Sharon Stone
Award-Winning Actress, Model, Author
In a career spanning over four decades, Sharon Stone has had over one hundred acting credits in film and on television. After modeling in television commercials and print advertisements, Stone made her film debut as an extra in Woody Allen's dramedy Stardust Memories (1980) and played her first speaking part in Wes Craven's horror film Deadly Blessing (1981).
In the 1980s, she appeared in such pictures as Irreconcilable Differences (1984), King Solomon's Mines (1985), Cold Steel (1987), and Above the Law (1988). She had a breakthrough with her part in Paul Verhoeven's science fiction action film Total Recall (1990), before rising to international recognition when she portrayed Catherine Tramellin another Verhoeven film, the erotic thriller Basic Instinct (1992), for which she earned her first Golden Globe Award nomination for Best Actress in a Motion Picture – Drama.
Stone's performance as trophy wife in Martin Scorsese's epic crime drama Casino (1995) earned her the best reviews of her career, the Golden Globe and an Academy Award nomination for Best Actress. Her other notable films include Sliver (1993), The Specialist (1994), The Quick and the Dead (1995), Sphere (1998), The Mighty (1998), The Muse (1999), Catwoman (2004), Broken Flowers (2005), Alpha Dog (2006), Bobby (2006), Lovelace (2013), Fading Gigolo (2013), The Disaster Artist (2017), Rolling Thunder Revue: A Bob Dylan Story by Martin Scorsese (2019), and The Laundromat (2019).

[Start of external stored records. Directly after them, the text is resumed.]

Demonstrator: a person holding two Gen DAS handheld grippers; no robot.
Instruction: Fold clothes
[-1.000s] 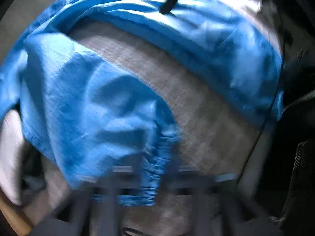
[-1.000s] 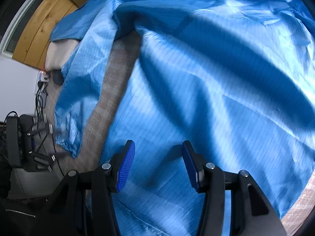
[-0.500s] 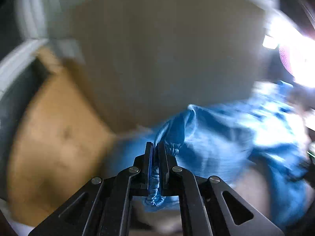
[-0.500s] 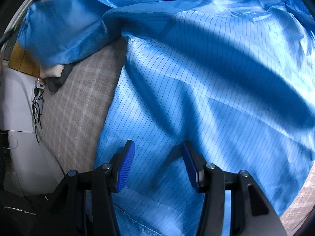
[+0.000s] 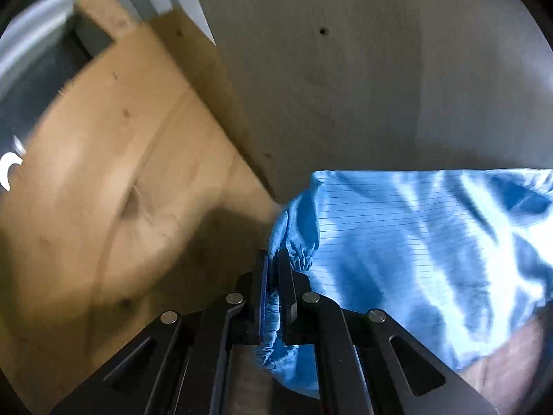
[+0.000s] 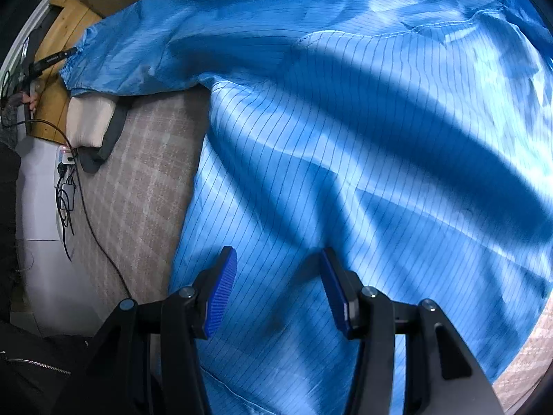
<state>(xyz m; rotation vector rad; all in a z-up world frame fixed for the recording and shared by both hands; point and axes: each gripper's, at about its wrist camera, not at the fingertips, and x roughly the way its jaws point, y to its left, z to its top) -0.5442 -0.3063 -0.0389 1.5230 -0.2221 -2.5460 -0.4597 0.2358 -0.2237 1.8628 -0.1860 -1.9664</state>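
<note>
Blue pinstriped garment (image 6: pixel 363 159) lies spread over the checked bed cover (image 6: pixel 138 186); the left gripper (image 5: pixel 272 259) is clamped on its gathered cuff (image 5: pixel 297 256) before a wooden headboard (image 5: pixel 114 180); only the right view shows cables (image 6: pixel 69 186); the right gripper (image 6: pixel 278 266) hovers half-open above the cloth; no writing is legible.

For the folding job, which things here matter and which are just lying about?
In use:
- blue striped garment
- its gathered cuff, clamped in the left hand-held gripper
- right hand-held gripper, open above the cloth

Lying about:
- cream cushion
- power strip and cables
</note>
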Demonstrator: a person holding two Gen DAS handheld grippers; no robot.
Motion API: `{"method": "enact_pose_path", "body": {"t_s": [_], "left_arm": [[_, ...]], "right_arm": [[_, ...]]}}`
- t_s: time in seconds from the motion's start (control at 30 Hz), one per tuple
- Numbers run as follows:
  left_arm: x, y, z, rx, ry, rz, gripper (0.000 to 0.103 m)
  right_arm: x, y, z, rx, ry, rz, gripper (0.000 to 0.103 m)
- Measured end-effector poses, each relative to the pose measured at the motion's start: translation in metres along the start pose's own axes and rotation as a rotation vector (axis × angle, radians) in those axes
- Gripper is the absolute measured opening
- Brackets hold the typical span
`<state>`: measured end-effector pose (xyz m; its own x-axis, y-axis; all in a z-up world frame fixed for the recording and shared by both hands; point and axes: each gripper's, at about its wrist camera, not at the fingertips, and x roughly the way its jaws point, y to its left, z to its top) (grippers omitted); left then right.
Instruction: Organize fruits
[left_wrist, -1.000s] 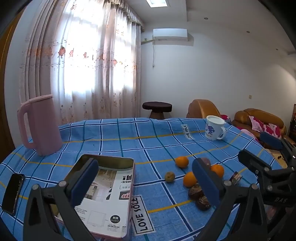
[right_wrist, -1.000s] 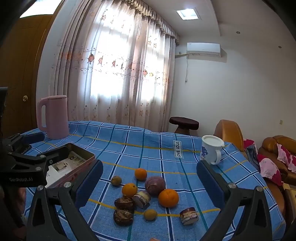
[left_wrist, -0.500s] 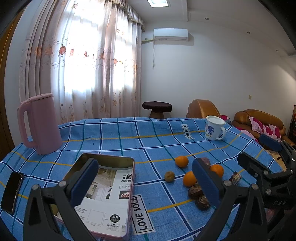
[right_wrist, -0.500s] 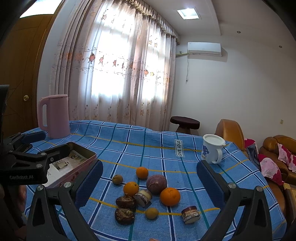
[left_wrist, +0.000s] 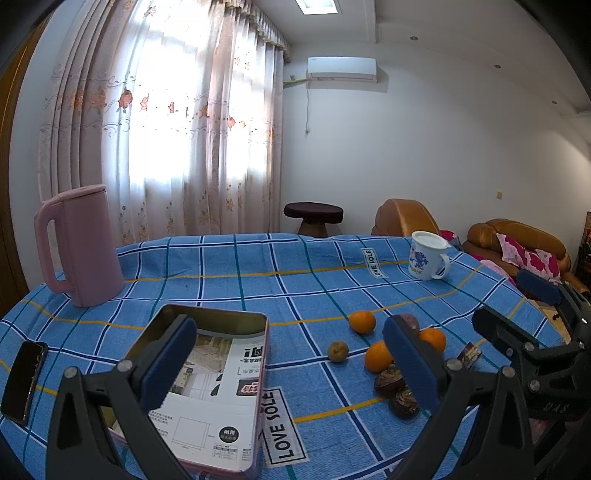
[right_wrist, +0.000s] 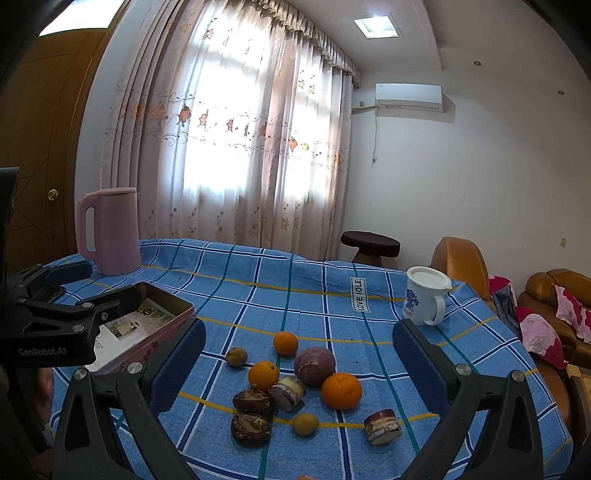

On television, Stone has had leading and supporting roles in productions such as the ABC miniseries War and Remembrance (1987), the HBOtelevision film If These Walls Could Talk 2 (2000), Steven Soderbergh's Mosaic (2017) and Ryan Murphy's Ratched (2020). She made guest appearances in The Practice (2004) and Law & Order: Special Victims Unit (2010), winning the Primetime Emmy Award for Outstanding Guest Actress in a Drama Series for the former.
On September 29, 2001, Stone was hospitalized for a subarachnoid hemorrhage, which was diagnosed as a vertebral artery dissection rather than the more common ruptured aneurysm, and treated with an endovascular coil embolization.